5. Go through the underwriting process
After you submit your application, the lender will do a deep dive into your finances to make sure you and your chosen property are eligible for a loan.
“To help underwriting and closing go smoothly, buyers should be organized and upfront from the beginning,” suggests Steve Parangi, manager at Alpine Mortgage Services. Parangi also warns against providing incomplete information, such as partial screenshots or documents with missing pages.
The lender will order a home appraisal to assess the value of the home. This ensures the lender isn’t financing a home for more than it’s worth.
Tip
If the appraisal reveals that you’re overpaying — that the home is valued below the sales price — you may need to pay cash to make up the difference.
6. Close on the mortgage
If the lender approves your application, you’ll receive a closing disclosure at least three business days before your scheduled closing date. Review it to confirm your loan amount, interest rate, estimated monthly payment, closing costs, loan terms, and other details.
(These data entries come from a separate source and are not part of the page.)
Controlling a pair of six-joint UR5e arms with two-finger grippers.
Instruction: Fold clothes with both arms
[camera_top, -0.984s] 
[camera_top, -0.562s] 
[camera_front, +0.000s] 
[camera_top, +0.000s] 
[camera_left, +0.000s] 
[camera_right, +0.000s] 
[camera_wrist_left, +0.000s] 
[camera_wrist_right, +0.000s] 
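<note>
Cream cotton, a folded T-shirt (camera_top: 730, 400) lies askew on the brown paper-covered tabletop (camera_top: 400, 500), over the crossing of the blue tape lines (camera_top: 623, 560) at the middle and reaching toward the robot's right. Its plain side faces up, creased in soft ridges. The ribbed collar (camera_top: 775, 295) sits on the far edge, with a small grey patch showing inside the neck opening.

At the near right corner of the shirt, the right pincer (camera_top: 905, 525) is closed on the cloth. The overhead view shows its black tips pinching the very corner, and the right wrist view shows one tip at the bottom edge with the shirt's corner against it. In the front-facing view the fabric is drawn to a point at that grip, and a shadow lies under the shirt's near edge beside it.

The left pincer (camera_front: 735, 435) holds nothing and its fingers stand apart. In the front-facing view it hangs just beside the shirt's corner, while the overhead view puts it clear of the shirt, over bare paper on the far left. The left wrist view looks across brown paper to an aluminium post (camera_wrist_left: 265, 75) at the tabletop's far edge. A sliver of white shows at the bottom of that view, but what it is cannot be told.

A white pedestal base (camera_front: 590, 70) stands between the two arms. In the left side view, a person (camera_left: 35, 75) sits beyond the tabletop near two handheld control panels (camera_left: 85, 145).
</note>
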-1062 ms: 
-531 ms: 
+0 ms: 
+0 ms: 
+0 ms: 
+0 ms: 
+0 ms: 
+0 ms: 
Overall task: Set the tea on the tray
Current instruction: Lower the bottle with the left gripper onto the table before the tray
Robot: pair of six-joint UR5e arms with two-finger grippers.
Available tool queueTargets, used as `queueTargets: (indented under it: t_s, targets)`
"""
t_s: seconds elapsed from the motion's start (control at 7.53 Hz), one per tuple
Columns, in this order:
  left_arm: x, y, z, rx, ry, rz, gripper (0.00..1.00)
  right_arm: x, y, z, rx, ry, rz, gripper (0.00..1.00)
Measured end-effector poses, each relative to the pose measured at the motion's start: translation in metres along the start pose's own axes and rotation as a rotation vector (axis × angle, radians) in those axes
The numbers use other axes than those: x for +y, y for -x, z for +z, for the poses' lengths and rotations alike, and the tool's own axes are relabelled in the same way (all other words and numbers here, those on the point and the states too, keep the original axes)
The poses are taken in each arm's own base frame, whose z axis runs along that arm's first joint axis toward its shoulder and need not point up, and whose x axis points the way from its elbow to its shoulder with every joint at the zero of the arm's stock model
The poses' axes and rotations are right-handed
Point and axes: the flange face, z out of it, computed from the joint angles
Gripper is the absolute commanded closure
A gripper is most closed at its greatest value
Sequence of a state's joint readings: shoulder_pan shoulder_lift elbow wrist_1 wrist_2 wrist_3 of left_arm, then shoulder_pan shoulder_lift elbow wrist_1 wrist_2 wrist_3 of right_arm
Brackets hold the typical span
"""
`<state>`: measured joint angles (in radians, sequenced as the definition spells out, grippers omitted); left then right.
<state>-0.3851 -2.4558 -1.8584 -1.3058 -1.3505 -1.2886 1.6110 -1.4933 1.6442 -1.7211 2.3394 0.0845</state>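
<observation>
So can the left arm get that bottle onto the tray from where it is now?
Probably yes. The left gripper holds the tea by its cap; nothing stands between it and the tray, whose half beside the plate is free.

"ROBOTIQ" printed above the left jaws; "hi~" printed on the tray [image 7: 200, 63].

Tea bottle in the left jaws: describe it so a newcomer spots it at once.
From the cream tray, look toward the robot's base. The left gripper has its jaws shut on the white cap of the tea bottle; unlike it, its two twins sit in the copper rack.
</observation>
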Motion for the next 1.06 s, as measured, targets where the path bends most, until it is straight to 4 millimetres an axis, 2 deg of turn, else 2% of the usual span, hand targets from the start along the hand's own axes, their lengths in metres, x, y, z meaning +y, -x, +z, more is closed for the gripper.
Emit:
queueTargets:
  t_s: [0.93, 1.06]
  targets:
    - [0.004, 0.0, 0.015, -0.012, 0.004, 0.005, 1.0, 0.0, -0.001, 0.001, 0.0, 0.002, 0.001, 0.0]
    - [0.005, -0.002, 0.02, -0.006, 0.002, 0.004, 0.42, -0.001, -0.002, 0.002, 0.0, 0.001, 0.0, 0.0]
On your closing date, you’ll sign all of the necessary paperwork, pay closing costs and your down payment, and officially close on your new home.
Are you ready to apply for a mortgage?
Since mortgage eligibility requirements vary by loan type, it can be hard to know if you’re ready to apply. Make sure you meet the following general minimum qualifications. The higher your credit score and the lower your DTI, the better.
In addition to these benchmarks, you should have an emergency fund before buying a home. If you deplete your savings to cover closing costs and a down payment, for example, you could be in trouble if your furnace needs replacing.
Tip
Negotiating a seller-paid home warranty as part of the purchase can help minimize out-of-pocket costs for certain repairs during the first year of home ownership.
What to do if you’re not approved for a mortgage
If you’re not approved for a mortgage, don’t panic, and don’t immediately apply with another lender. Instead, talk to your lender to see why you didn’t get approved.
“A good lender should be able to provide the borrower a plan for approval which may mean paying down debt, improving credit, saving more money, adding a qualified co-borrower or waiting until a recent credit event is far enough in the past,” says Steve Parangi.